Marriage Story (Dir. Noah Baumbach) - Drama/Comedy-Drama Good performances from Johansson and Driver. I particularly loved the opening as it symbolised the beginning of the end for the couple. It had a wonderful attention to detail too (the letters). Baumbach is a good screenwriter and hits the lines where its suppose to be (e.g. fight at the apartment near the end of the film, although Charlie says such childish things - its reflective of the truth/a natural reaction to such event).
The Kingmaker (Dir. Lauren Greenfield) - Documentary/Drama About Philippine politics. Made me feel so angry as it hits so close to home, which still affect me and my family today. Clever structure. It begins by almost mocking Imelda Marcos which gives it a comedic effect and a lighthearted touch - necessary to tackling a heavy subject. However, it unravels slowly and leaves you with a gut punch feeling in the end, hitting you cold hard facts and what reality is for the ordinary Filipino people - away from Imelda’s rich and flamboyant world. It made me want to start a revolution.
The Disappearance of My Mother (Dir. Beniamino Barrese) - Documentary A story told in a such loving lens. An interesting study on the relationship (of Benedetta Barzini) with the camera - especially as a model and now through her filmmaker son’s lens. Raises the questions: how to be seen, how would you like to be seen, to what level or depth you can actually be seen. Nice mix of archive and interviews. I like the imperfect shots the most where the filmmaker just carries the camera - shaky, unbalanced; it makes it feel more intimate.
And Then We Danced (Dir. Levan Akin) - Romance/Drama Warm and tender. Beautiful colour grading that matched the essence of the film - delightful yellow tones. Such an important story to tell and captured the zeitgeist of today (lgbt love story/coming of age in one of the most orthodox countries in the world - Georgia). Respectful portrayal of Georgian dance and traditions; shown with honour and pride. Closing scene is so moving and strong; it captures him coming to terms with his identity - both as a dancer and as a queer person. The desire told in this story is multifaceted - his desire to become the best dancer and his desire for Irakli.
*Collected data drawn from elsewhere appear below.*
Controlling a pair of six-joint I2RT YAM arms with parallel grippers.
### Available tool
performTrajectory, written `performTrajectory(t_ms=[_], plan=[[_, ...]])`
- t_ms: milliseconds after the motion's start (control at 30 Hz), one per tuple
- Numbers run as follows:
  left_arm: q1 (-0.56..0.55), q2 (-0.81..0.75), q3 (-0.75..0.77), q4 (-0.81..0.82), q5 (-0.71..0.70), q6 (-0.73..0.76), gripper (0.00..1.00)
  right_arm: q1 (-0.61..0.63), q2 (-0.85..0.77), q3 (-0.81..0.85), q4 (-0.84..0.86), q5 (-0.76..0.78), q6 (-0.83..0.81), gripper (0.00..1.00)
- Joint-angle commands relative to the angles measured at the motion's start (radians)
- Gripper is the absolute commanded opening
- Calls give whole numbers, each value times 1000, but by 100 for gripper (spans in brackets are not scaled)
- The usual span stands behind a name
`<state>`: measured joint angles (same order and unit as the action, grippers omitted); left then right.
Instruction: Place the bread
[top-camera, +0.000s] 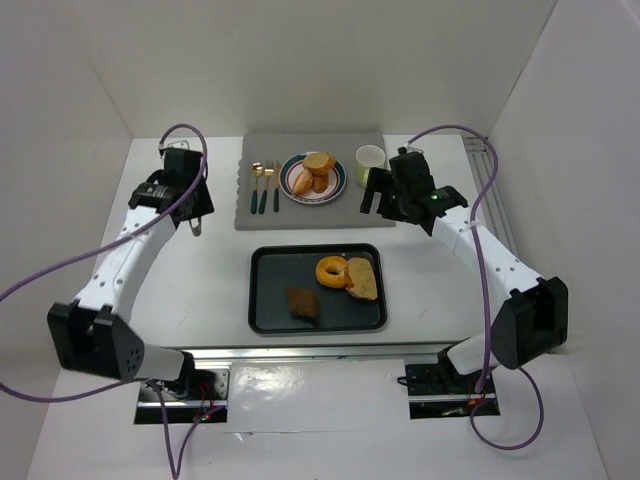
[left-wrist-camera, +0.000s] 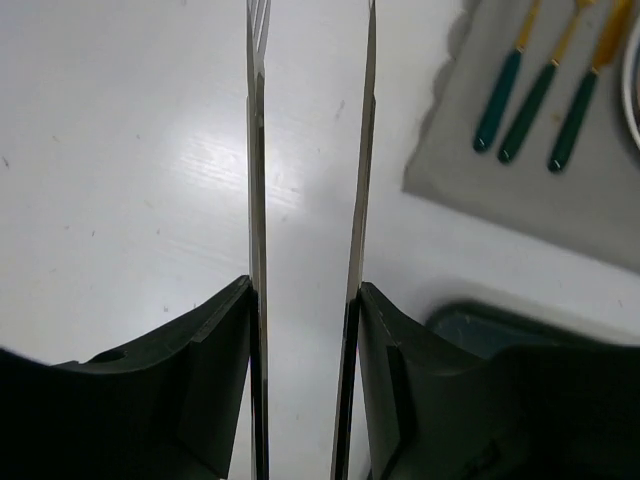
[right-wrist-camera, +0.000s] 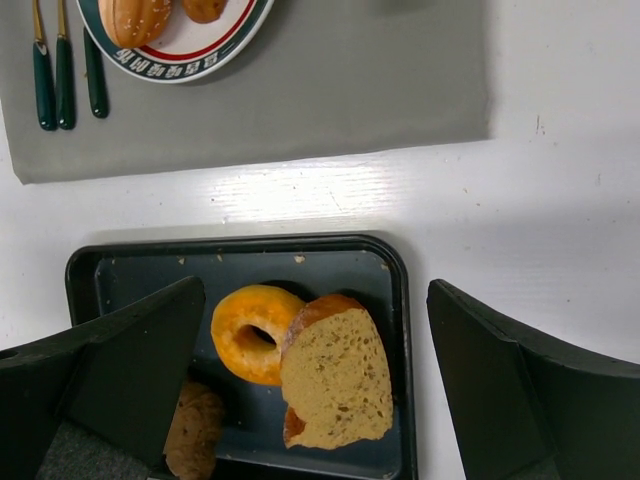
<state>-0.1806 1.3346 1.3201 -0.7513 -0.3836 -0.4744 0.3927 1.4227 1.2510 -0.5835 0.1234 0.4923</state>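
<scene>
Black tray (top-camera: 270, 290) holds the bread slice (right-wrist-camera: 335, 375) leaning on a doughnut (right-wrist-camera: 248, 332), and the right gripper (top-camera: 378, 200) hangs nearby with jaws spread wide, likely to straddle it, while the left gripper (left-wrist-camera: 314, 30), narrowly parted and empty, hovers aside.

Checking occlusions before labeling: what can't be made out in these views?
- Right wrist: dark bread piece half hidden behind a finger of the right hand; plate cut by top edge.
- Left wrist: tray mostly behind the left hand; unclear whether its metal strips are a held tool.
- Top: mug contents too small.
</scene>
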Motion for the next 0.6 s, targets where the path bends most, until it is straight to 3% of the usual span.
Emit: performTrajectory(t_ms=[0, 200, 300, 400, 567], plan=[[64, 121, -9, 210, -6, -21, 56, 3, -19, -1, 50, 28, 17, 99], [122, 343, 74, 274, -66, -18, 56, 3, -53, -22, 39, 88, 43, 99], [167, 451, 145, 265, 9, 6, 58, 3, -64, -41, 39, 108, 43, 99], [178, 524, 197, 236, 44, -4, 80, -8, -73, -41, 28, 130, 55, 99], [187, 546, 228, 195, 135, 16, 88, -8, -82, -59, 28, 130, 65, 99]])
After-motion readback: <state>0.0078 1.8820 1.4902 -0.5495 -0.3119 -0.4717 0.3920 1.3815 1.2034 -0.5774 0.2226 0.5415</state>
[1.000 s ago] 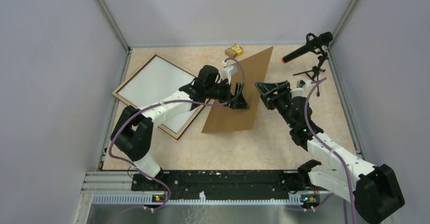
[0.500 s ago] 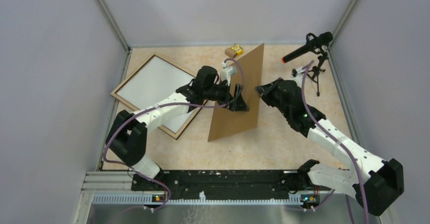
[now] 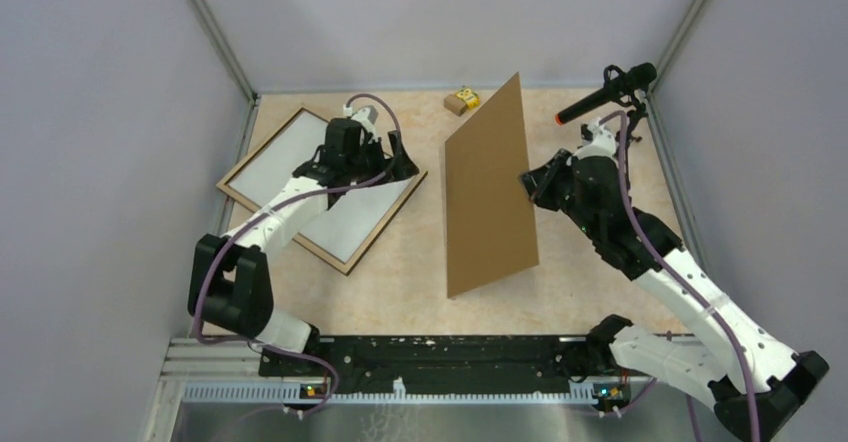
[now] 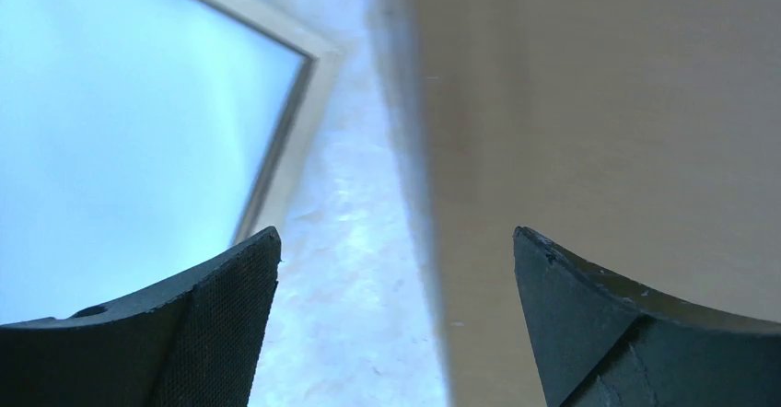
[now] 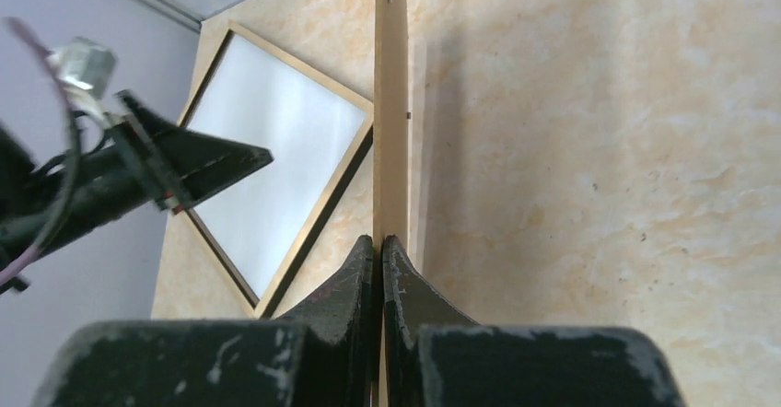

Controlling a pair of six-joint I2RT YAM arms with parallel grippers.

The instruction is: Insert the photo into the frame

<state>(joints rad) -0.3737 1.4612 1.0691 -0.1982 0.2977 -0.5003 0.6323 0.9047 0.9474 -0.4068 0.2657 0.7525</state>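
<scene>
The frame [image 3: 262, 149] lies flat at the left with its light-wood rim up and a plain white surface inside it; its rim [image 5: 322, 204] also shows in the right wrist view. The photo is out of view. My left gripper [image 3: 405, 157] hovers open over the frame's right corner [image 4: 285, 140], and nothing sits between its fingers [image 4: 394, 237]. A plain brown backing board [image 3: 490, 192] stands tilted on edge in the middle. My right gripper [image 3: 528, 184] is shut on the board's right edge [image 5: 390, 103], with the jaws [image 5: 379, 241] pinching the thin sheet.
A small yellow-and-brown box [image 3: 461, 99] sits at the back centre. A microphone on a small tripod [image 3: 605, 97] stands at the back right, close to the right arm. Grey walls enclose the table on three sides.
The right gripper closed on the board's edge and carried it rightward, more upright. The left gripper let go of the board and swung left over the frame.
</scene>
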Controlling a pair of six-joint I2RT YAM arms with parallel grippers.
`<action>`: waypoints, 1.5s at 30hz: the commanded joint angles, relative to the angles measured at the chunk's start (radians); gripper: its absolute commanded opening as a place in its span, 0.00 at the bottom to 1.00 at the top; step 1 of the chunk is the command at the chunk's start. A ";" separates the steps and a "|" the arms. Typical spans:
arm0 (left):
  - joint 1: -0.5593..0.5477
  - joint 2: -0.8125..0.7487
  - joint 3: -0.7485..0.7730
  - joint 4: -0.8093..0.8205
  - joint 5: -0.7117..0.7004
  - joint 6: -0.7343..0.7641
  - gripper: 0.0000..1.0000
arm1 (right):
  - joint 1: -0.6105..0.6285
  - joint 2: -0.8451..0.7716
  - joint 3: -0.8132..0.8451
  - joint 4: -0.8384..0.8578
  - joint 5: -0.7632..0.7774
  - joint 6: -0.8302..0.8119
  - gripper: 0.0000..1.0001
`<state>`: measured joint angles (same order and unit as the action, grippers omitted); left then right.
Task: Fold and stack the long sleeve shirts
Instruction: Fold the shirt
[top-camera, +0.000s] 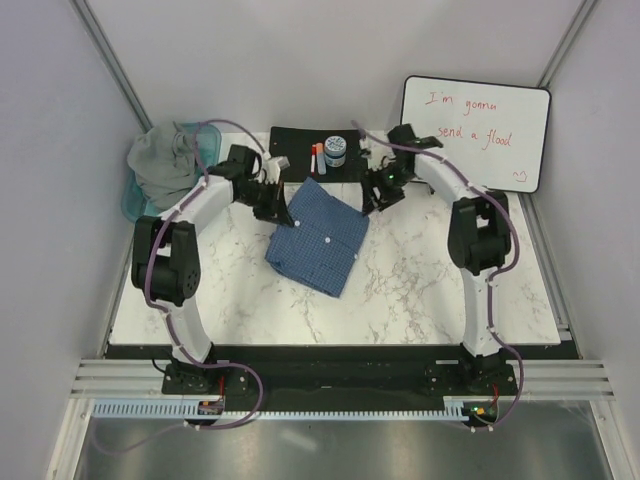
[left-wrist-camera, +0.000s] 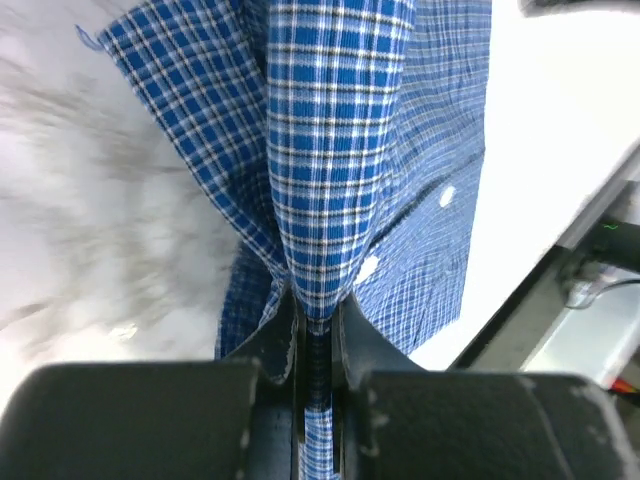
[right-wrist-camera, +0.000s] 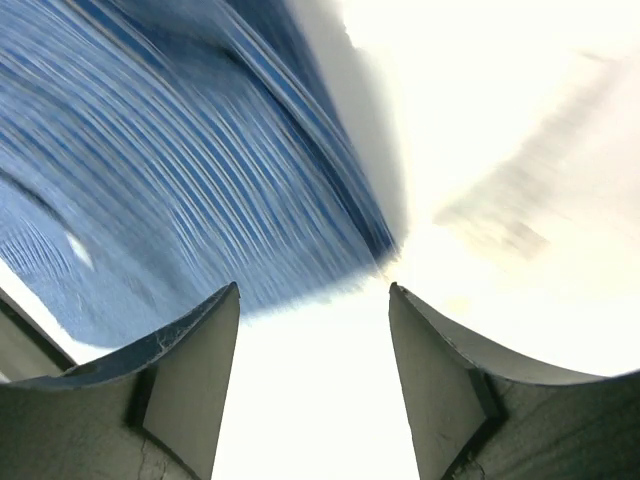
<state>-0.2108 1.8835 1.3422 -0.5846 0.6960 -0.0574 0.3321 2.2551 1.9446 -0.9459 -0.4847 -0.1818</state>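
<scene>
Left wrist view: left hand (left-wrist-camera: 318, 305) is clamping the checked shirt (left-wrist-camera: 340, 150) mid-fold, right hand (right-wrist-camera: 313, 290) gaping empty; next likely needing a carry-across.

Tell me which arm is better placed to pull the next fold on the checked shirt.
Left, probably: the left gripper is shut on the checked shirt, while the right gripper stands open and empty beside its edge.

I operated in a robotics lab test cell. Indicators were as follows: plain white panel walls (top-camera: 300, 60) on aluminium framing (top-camera: 105, 55) enclosed a marble-pattern table (top-camera: 420, 290). My two arms (top-camera: 175, 260) were bolted to a black base plate (top-camera: 340, 375) with exposed cables (top-camera: 262, 392). A whiteboard (top-camera: 477, 130) leaned at the back, bearing red handwriting.
</scene>
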 joint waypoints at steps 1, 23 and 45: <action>0.002 -0.049 0.259 -0.294 -0.229 0.259 0.02 | -0.109 -0.133 -0.013 -0.054 -0.084 0.025 0.70; -0.708 0.216 0.262 -0.288 -0.871 0.253 0.02 | -0.323 -0.310 -0.523 -0.004 -0.307 0.011 0.70; -0.412 -0.029 0.359 -0.366 -0.394 0.332 0.65 | -0.328 -0.355 -0.722 0.045 -0.396 0.036 0.65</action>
<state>-0.8120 1.8576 1.8267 -0.9791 0.2462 0.1577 -0.0612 1.8439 1.2011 -0.9405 -0.8124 -0.1562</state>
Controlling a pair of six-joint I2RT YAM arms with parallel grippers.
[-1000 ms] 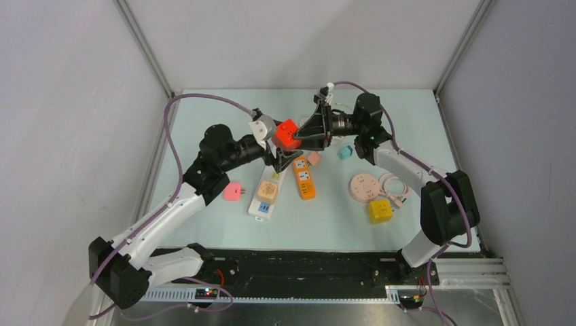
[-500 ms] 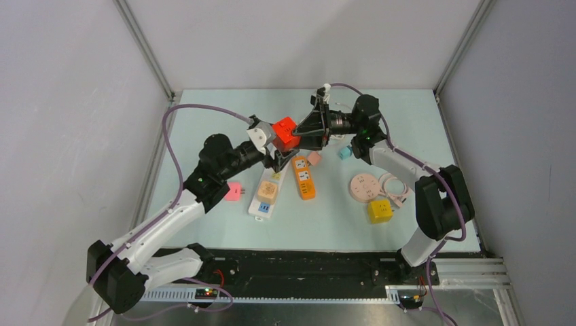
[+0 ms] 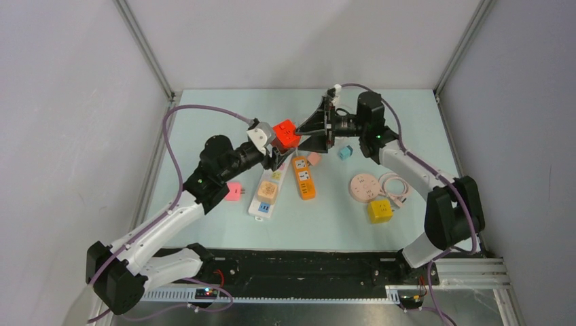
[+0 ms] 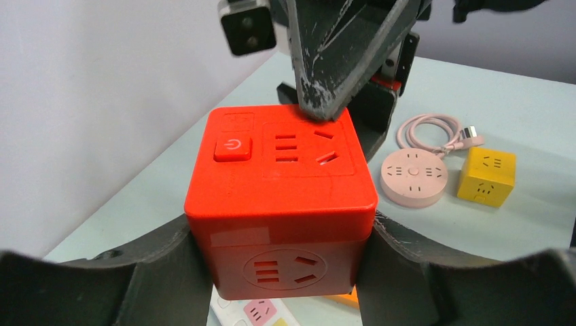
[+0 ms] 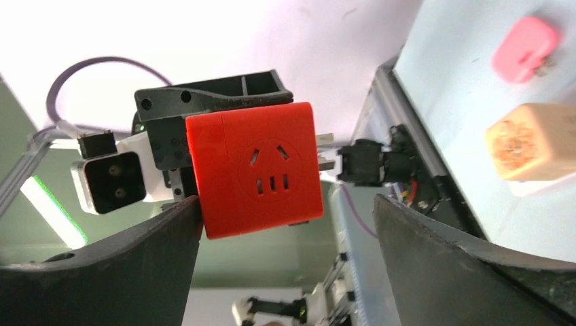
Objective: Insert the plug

Portrait of a Lady on Fire (Dir. Céline Sciamma) - Romance/Drama A compelling story. I’m always fascinated by strong stories that is held together by a small ensemble or little cast. It reminds me that as long as you have a solid story and characters with depth, you don’t need a lot to make it a fulfilling and rememberable. Bursting with colour. Every frame feels like a painting. The cinematography has a beautiful kind of stillness; I appreciate this so much as it feels like a complete antithesis to society/our current way of life. So refreshing to see the female gaze in its full glory. Closing scene is so moving and powerful - similar to Luca Guadagnino’s Call Me By Your Name. This really stayed with me.
Overseas Documentary (Dir. Yoon Sung-A) - Documentary Interesting background - Belgian/French production about a Filipino story, told by a Korean director. I really enjoyed the observational eye this documentary is told; allowing the story unfold by itself. It enabled the people to tell their story; the most authentic and truthful lens.
Lingua Franca (Dir. Isabel Sandoval) - Drama Promising work from Sandoval. Another important story worth telling, especially since its a minority story (trans, undocumented woman in America, trying to get a Green Card/be legalised; how this is a dehumanising process). However, I find that it focused too much on tragedy. Also, editing felt off at times or left too ambiguous.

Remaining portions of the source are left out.